Só sabia olhar para si. Vivia assombrado por criaturas que pareciam monstros de carne e osso, prestes a ceifá-lo. Ódio, medo, controle. Horror. Abria a porta, mas tinha medo do ar e da luz, então logo a fechava. Breu interior. Desconexão.
Um dia, a máquina se traiu. Pânico. Estava exposto ao sol, e a luz ardia. Os olhos e os ouvidos do mundo o procuravam em todas as suas minúcias. Mas entre órgãos com sentidos tão aguçados, também mãos se estenderam.
Viu que os monstrinhos eram fantasmas que sumiam ao ver o sol. Estava desassombrado de si mesmo. Os dias passavam e percebia pouco a pouco o Outro que habitava dentro. Com um olhar não inquiridor, mas sim a interpelar a verdade do nosso amor.
O Outro redesenhou seu corpo. Com uma multiplicação de vozes a vibrar eletricamente em todos os pontos de reverberação. Pele, estômago, coração, cérebro. Metafísica da carne.
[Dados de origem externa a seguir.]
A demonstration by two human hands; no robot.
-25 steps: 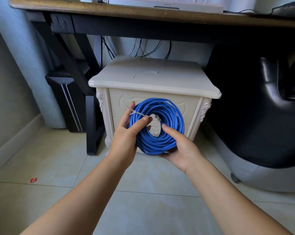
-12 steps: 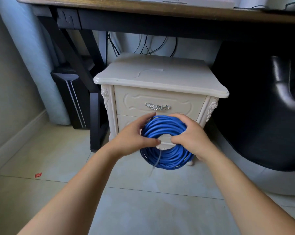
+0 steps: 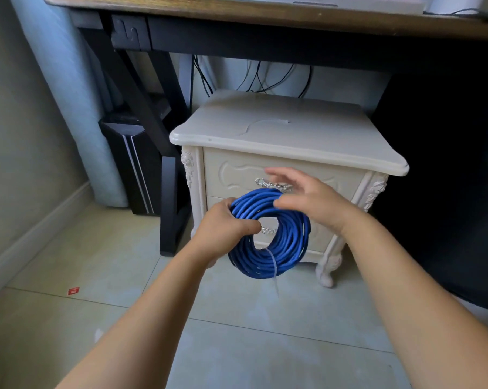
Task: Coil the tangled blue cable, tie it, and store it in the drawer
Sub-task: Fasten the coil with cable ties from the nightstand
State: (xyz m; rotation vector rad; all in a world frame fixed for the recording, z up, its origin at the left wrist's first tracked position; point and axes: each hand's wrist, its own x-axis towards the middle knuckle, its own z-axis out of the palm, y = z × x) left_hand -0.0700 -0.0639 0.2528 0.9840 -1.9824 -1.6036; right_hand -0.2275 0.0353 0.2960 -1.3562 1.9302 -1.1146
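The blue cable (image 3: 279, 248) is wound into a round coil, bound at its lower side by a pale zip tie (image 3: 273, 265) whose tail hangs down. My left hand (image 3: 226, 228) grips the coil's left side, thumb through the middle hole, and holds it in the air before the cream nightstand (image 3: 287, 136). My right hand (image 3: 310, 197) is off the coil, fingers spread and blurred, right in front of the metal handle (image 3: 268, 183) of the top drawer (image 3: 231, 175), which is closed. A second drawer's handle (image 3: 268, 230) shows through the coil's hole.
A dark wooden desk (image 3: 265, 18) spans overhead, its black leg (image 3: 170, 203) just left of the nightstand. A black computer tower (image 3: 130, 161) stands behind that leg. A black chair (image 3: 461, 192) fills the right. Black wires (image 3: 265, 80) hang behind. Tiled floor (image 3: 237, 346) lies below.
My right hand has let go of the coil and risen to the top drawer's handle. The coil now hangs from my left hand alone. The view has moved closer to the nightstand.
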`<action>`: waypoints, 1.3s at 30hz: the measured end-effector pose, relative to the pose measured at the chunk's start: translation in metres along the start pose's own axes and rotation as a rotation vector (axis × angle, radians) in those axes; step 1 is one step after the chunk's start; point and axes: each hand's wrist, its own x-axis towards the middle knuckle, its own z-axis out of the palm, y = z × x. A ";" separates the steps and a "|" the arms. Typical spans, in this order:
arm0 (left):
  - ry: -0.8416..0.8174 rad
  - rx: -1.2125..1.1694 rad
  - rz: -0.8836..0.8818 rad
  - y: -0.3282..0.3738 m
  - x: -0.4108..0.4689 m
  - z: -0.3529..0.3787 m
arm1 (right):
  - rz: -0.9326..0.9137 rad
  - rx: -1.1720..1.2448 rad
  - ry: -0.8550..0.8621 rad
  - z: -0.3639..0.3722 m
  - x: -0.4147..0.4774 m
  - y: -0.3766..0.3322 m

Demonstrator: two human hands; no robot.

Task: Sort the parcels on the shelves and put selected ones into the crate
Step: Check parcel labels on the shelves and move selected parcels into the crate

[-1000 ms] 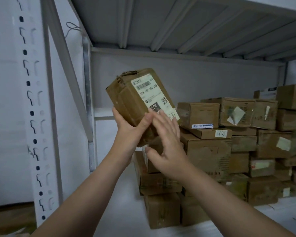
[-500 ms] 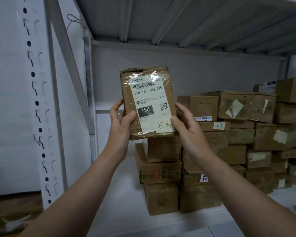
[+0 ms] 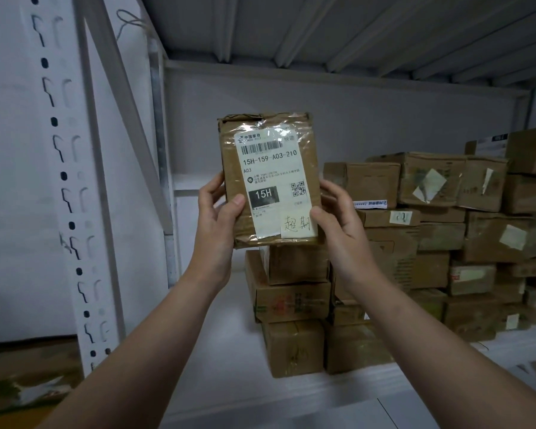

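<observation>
I hold a brown taped parcel (image 3: pixel 268 178) upright in front of me, its white shipping label facing me, with a barcode, "15H" and a handwritten note at the bottom right. My left hand (image 3: pixel 215 226) grips its lower left edge, thumb on the front. My right hand (image 3: pixel 342 230) grips the lower right edge, thumb by the note. Behind and below the parcel, a stack of brown parcels (image 3: pixel 291 292) stands on the white shelf (image 3: pixel 217 366). No crate is in view.
Several more cardboard parcels (image 3: pixel 440 212) are piled across the right of the shelf. A white perforated upright (image 3: pixel 72 212) and a diagonal brace stand at the left. The upper shelf's underside (image 3: pixel 322 29) is overhead. A brown floor shows at the bottom left.
The parcel was tilted in my left hand, with my right hand reaching over it; now it is turned upright, label toward me, and held by both hands.
</observation>
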 end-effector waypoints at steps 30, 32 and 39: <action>-0.076 -0.182 -0.323 -0.092 -0.253 0.330 | 0.330 -0.197 0.495 -0.342 -0.209 -0.062; -0.102 -0.202 -0.373 -0.103 -0.274 0.362 | 0.418 -0.219 0.527 -0.377 -0.232 -0.071; -0.272 -0.230 -0.520 -0.135 -0.331 0.453 | 0.562 -0.272 0.657 -0.474 -0.298 -0.088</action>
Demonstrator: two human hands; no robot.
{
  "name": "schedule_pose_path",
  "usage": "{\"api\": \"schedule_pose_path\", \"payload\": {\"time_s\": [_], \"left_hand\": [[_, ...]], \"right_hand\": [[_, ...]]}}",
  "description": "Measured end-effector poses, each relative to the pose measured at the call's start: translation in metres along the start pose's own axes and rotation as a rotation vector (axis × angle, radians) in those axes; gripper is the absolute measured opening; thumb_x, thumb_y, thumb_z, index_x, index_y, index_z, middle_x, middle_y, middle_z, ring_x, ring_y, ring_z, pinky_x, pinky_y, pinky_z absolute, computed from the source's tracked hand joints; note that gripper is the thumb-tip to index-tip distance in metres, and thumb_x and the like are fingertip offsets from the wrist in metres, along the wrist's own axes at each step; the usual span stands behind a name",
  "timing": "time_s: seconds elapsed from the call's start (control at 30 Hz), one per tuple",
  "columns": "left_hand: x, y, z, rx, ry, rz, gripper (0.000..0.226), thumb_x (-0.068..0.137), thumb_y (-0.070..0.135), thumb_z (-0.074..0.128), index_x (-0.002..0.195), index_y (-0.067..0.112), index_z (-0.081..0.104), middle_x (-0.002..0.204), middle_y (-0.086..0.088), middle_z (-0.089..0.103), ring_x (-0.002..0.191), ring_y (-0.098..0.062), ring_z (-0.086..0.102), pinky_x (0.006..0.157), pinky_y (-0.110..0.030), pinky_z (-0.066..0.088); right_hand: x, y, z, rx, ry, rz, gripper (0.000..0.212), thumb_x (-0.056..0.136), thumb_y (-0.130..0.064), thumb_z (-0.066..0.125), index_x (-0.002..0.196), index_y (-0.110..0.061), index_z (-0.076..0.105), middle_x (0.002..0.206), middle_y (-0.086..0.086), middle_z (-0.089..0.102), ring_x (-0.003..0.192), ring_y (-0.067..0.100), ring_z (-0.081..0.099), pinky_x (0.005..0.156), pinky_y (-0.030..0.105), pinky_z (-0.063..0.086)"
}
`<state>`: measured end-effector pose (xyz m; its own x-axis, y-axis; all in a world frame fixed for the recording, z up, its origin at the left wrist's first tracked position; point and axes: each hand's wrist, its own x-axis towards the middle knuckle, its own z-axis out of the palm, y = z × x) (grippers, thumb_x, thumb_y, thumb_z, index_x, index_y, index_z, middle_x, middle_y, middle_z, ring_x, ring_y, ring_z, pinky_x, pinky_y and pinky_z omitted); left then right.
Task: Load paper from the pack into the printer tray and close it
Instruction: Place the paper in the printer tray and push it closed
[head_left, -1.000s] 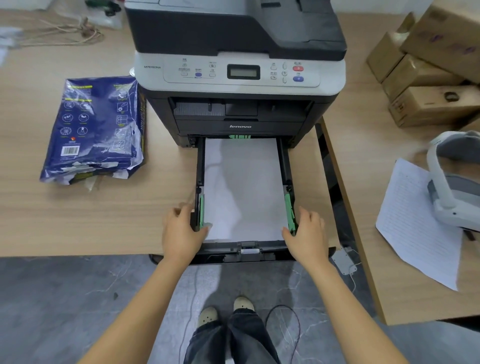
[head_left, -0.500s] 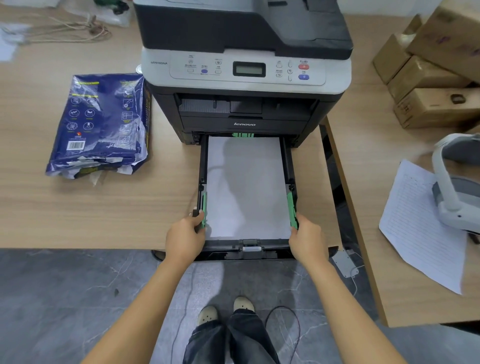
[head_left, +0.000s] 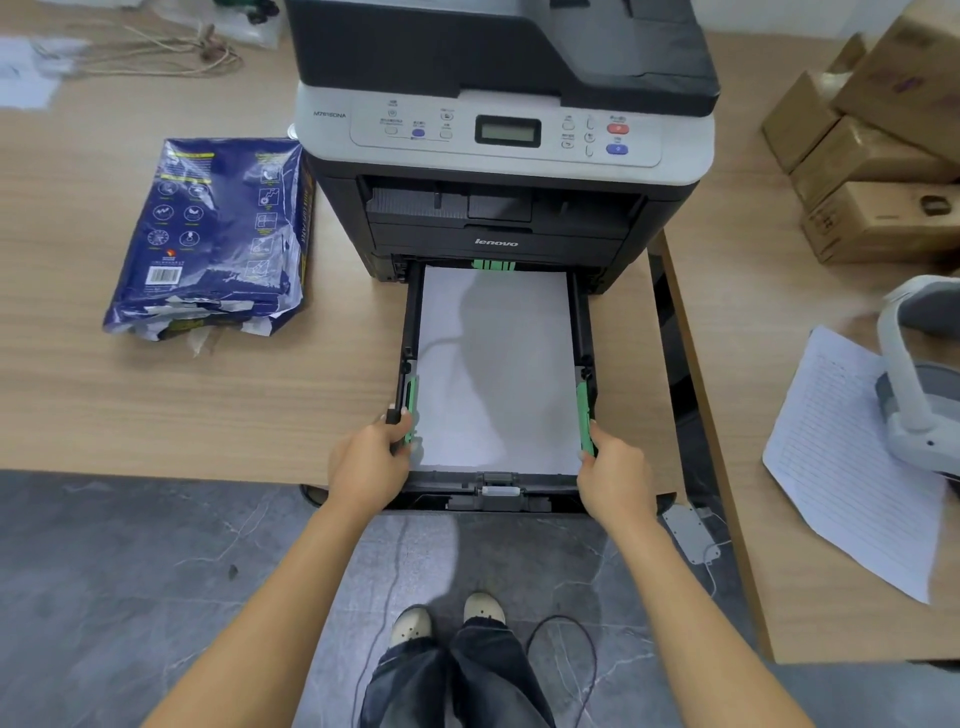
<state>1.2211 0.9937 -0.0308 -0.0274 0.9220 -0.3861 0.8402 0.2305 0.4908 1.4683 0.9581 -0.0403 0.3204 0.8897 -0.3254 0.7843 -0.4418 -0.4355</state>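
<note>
A black and grey printer (head_left: 498, 171) stands on the wooden desk. Its black paper tray (head_left: 581, 322) is pulled out toward me, with a stack of white paper (head_left: 493, 364) lying flat inside. My left hand (head_left: 371, 460) grips the tray's left front corner at the green guide (head_left: 410, 408). My right hand (head_left: 613, 467) grips the right front corner at the other green guide (head_left: 584, 415). The torn blue paper pack (head_left: 213, 234) lies on the desk left of the printer.
Cardboard boxes (head_left: 872, 156) are stacked at the back right. A lined sheet (head_left: 852, 457) and a white and grey headset (head_left: 919, 374) lie on the right-hand table. String (head_left: 156, 52) lies at the back left. My feet (head_left: 447, 621) and a cable are on the grey floor.
Both hands have closed in from the tray's outer front corners onto the green side guides. The tray has slid a little way into the printer.
</note>
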Motion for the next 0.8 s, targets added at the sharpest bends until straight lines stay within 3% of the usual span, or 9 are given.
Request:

O olhar sabe e as mãos dadas se escutam. Que universo é esse? Conforme se dão mais tempo e mais silêncio, todo um cosmos assume o primeiro plano. Descobriu um mundo entre o ruído e a música. Duas vidas, dois vazios, na desaceleração do mundo.
É isso que aquele olhar lhe disse: que isso lhe faltava, e que isso era ele. E era ótimo ter onde ecoar e ver o quanto é bom estar inteiramente incompleto. “Obrigado por me ver”, disse.